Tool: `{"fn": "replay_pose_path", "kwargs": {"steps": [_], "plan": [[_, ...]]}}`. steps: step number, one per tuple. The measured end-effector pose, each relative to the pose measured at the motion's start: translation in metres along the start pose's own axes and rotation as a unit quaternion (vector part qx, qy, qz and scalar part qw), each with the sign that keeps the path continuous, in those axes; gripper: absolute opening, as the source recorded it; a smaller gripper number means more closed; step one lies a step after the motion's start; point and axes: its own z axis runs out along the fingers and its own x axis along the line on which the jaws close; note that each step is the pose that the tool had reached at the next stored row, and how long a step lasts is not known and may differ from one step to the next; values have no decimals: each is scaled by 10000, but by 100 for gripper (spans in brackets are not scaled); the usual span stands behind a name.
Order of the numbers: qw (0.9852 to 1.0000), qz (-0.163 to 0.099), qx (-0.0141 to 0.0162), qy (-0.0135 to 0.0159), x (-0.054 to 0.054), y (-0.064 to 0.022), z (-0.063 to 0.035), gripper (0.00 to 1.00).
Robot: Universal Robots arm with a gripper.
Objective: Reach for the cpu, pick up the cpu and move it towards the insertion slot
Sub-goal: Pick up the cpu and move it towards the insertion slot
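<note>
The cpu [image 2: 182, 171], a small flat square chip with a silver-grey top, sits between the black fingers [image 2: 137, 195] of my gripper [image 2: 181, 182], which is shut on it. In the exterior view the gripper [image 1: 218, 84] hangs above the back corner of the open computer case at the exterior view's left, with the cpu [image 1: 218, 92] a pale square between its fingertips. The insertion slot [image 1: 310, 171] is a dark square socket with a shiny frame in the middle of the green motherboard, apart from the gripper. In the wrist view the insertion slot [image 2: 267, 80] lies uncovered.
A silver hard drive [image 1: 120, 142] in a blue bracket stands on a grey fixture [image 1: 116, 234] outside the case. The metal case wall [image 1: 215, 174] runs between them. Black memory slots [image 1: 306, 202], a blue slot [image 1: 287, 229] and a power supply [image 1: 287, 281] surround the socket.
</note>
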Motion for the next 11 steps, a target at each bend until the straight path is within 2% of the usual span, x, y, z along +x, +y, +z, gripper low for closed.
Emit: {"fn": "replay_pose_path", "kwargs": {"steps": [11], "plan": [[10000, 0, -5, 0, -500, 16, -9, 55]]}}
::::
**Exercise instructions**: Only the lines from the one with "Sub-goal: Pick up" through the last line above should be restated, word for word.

**Reply**:
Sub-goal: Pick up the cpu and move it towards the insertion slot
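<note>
The cpu [image 2: 182, 171], a small flat square chip with a silver-grey top, sits between the black fingers [image 2: 137, 195] of my gripper [image 2: 181, 182], which is shut on it. In the exterior view the gripper [image 1: 218, 84] hangs above the back corner of the open computer case at the exterior view's left, with the cpu [image 1: 218, 92] a pale square between its fingertips. The insertion slot [image 1: 310, 171] is a dark square socket with a shiny frame in the middle of the green motherboard, apart from the gripper. In the wrist view the insertion slot [image 2: 267, 80] lies uncovered.
A silver hard drive [image 1: 120, 142] in a blue bracket stands on a grey fixture [image 1: 116, 234] outside the case. The metal case wall [image 1: 215, 174] runs between them. Black memory slots [image 1: 306, 202], a blue slot [image 1: 287, 229] and a power supply [image 1: 287, 281] surround the socket.
</note>
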Motion for the next 11 steps, a target at each bend until the straight path is within 2% of the usual span, x, y, z along +x, +y, +z, gripper low for closed.
Emit: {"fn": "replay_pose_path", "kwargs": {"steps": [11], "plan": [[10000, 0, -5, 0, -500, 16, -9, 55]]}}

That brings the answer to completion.